Perhaps the biggest weapon available to Sir Alex Ferguson this time is Javier “Chicharito” Hernández, the Mexican’s first season has seen him impress many and become an instant hit in Manchester. His pace is a huge option to attack the Barcelona back line with and it seems likely that instead of, as in 2009, United having to set out their stall to counter Barcelona’s tactics, that they will certainly have to set their stall to counter Hernández.

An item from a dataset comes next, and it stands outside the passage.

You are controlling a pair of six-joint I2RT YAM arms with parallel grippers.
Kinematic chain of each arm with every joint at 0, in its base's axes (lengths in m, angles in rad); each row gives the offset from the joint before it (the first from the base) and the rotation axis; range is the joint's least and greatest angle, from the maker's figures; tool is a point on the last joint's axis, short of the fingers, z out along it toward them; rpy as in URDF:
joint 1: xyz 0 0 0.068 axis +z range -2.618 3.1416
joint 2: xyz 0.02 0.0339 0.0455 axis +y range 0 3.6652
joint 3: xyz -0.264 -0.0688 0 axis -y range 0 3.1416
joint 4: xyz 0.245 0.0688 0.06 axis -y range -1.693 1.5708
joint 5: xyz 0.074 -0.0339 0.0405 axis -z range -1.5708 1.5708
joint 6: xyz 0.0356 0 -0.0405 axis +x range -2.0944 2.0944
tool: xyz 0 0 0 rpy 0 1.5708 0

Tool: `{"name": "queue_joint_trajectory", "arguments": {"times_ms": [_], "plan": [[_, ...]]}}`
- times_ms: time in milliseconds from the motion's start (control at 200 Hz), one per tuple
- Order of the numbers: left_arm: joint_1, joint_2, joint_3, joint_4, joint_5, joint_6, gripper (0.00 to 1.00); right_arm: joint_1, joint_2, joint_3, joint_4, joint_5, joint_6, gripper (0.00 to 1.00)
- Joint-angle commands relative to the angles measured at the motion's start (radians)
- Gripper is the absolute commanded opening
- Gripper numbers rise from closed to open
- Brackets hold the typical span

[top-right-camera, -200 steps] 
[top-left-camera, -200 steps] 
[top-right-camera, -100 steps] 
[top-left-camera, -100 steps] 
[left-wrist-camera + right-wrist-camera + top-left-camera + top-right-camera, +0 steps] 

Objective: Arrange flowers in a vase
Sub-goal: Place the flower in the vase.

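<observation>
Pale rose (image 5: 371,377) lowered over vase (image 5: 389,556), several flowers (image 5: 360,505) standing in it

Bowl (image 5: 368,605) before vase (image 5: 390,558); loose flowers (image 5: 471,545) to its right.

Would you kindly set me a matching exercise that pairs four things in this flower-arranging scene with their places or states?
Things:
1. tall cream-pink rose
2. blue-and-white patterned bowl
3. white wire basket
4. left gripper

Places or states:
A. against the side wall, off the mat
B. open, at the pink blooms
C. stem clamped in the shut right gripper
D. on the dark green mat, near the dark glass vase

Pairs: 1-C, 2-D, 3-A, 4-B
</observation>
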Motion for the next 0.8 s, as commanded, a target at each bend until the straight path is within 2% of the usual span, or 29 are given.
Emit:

Regardless, Barcelona are the favourites, and it’s entirely understandable. They have Lionel Messi, one of the finest players to have ever played the game. Add on top of that the brilliance of Xavi, Iniesta and Villa and it’s understandable why so many will go with Barcelona. They probably will win, but it’s likely to be much closer that many people predict. Certainly it may not be Rome 2009 but United fans will hope it will be a bit more Moscow 2008.